Re:Oh good grief (Score:5, Informative)
(http://www.meowing.net/)
It's sort of a hidden fee. The DDC book costs about $400, new edition every 3 years or so.
Note though, that the hotel isn't being sued for using the classification system, but for infringing on the Dewey trademark for commercial purposes.
This is absurd. (Score:5, Interesting)
(http://www.cs.utah.edu/~andersbr/)
It would only make sense that they should have to prove that every customer who stayed there wouldn't have were it not for their use of the Dewey Decimal system.
It sounds like this non-profit actually serves a useful purpose, but I really hope that if this goes to court, their damages get capped at around $4500 (triple the money the hotel saved by not buying a license).
It's a Trademark infringement case. (Score:4, Informative)
The suit is for trademark infringement, not copyright or patent infringement.
In the U.S. Trademark rights can be held indefinitely by the registrant, or it's successors in interest as in this case, with timely filing of required paperwork and paying of appropriate fees.
What I find amusing is that the designer's of the hotel clearly did not do their homework. The research branch of the New York Public Library doesn't even use the Dewey system. It uses the Library of Congress categories. Here's the NYPL's online catalog. [nypl.org] I guess the designer's went into the Library to look at the architecture, but didn't actually bother to call for a book, or even check the catalog. Had they, they wouldn't be in this pickle.

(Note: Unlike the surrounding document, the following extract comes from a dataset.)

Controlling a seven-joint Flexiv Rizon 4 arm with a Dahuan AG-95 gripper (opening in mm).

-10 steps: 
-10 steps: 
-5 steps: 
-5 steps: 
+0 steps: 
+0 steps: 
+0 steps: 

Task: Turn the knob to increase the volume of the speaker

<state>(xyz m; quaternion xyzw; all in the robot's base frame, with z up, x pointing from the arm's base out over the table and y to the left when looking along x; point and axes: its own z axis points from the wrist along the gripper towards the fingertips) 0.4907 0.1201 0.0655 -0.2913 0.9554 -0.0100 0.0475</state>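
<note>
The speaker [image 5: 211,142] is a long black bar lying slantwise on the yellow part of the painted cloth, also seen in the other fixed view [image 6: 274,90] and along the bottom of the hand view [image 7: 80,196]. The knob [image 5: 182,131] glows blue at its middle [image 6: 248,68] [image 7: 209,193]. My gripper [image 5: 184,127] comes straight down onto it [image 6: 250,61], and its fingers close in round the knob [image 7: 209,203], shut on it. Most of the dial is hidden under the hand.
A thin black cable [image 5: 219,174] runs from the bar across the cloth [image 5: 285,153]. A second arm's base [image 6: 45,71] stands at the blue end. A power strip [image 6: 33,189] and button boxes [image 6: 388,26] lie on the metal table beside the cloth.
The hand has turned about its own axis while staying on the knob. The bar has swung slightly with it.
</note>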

LOC? (Score:3, Informative)
(Last Journal: Thursday July 12, @12:30PM)
Case summary (Score:4, Informative)
(http://future.wikicities.com/)
Here is what I found. The hotel uses something which very much resembles the original DDC classification, which is in public domain. As the site states, "Each of the ten guestroom floors of the Library is dedicated to one of the ten major categories of the Dewey Decimal System: Social Sciences, Literature, Languages, History, Math & Science, General Knowledge, Technology, Philosophy, The Arts and Religion. Each of the sixty exquisitely appointed accommodations have been individually adorned with a collection of art and books relevant to one distinctive topic within the category of floor [libraryhotel.com] it belongs to.".
It's simply fucking insane that DDC is suing the hotel for that. I mean, WTF?! They claim trademark infridgement? They use the basic classification which is probably the same as original one, created 130 years ago and is now in public domain. If they use it, they are completely within their rights to call it "Dewey Decimal System" because that's what it is. And it's not like the hotel is in any competition with DDC. Nor any customers will be confused that the hotel is somehow affiliated with DDC. Stupid lawsuit and the whole concept of IP should be trashed. It's long overdue.